Così la Proserpina dell'autrice, così come Demetra, assume nuovi volti che non sono imbellettamenti di facce stanche, bensì nuovi occhi e nuovi sguardi. E, probabilmente, per capirne il segreto, o per capire da dove essi traggano origine, bisogna leggere proprio la dedica che l'autrice pone all'inizio del suo manoscritto: "a tutte le madri che hanno perso un figlio".
Soltanto con la consapevolezza di questo pubblico interiore e tutto personale cui l'autrice si rivolge, possiamo intuire che probabilmente più che tre atti dedicati a Proserpina, i versi scritti sono mossi dalla consonanza e dall'empatia, forse dal riconoscimento, con Demetra.
Il che significa riferirsi ad una precisa costellazione inconscia di immagini e di significati, di temi e di vissuti.

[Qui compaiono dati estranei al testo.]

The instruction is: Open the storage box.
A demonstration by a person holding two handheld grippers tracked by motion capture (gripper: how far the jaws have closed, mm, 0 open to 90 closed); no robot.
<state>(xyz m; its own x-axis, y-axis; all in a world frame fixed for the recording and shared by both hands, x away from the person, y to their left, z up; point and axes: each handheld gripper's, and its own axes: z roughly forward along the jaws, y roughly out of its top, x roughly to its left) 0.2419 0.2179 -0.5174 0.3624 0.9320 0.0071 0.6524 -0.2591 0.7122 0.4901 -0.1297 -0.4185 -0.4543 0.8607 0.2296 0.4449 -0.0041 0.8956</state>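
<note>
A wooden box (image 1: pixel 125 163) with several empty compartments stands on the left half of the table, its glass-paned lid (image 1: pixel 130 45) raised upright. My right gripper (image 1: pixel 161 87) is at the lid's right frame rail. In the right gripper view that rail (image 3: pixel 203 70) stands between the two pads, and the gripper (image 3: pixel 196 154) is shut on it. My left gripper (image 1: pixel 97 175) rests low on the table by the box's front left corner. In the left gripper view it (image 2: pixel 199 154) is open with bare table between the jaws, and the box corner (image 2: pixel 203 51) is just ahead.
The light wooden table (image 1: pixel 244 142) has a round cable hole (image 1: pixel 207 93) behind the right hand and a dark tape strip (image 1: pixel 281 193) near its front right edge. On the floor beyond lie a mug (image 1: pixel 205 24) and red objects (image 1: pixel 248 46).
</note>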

Su questa linea interpretativa l'opera della Moscariello non è, allora, una composizione sul mito di Proserpina, sull'immagine della femminilità che essa veicola, n?, sostanzialmente, sulla sua vicenda. D'altro canto, sicuramente Persefone non è simbolo di indipendenza né di forza - come invece Afrodite - ma rappresenta la possibilità di crescere e di trasformarsi. Non è di questa trasformazione, probabilmente, o almeno non soltanto di essa, che l'autrice intendeva comunicarci il percorso ed il mistero, bensì di quel vissuto lacerante che prima o poi capita ad ognuno di sperimentare sulla propria strada: la perdita, il distacco, l'abbandono. O meglio quella perdita ancor più pungente perché allude direttamente ad uno strappo, ad una lacerazione improvvisa ed incontrollabile, da un punto di vista emotivo persino irreversibile. Quasi una riedizione del "trauma della nascita", ma vissuto dall'altra parte, con lo sguardo materno.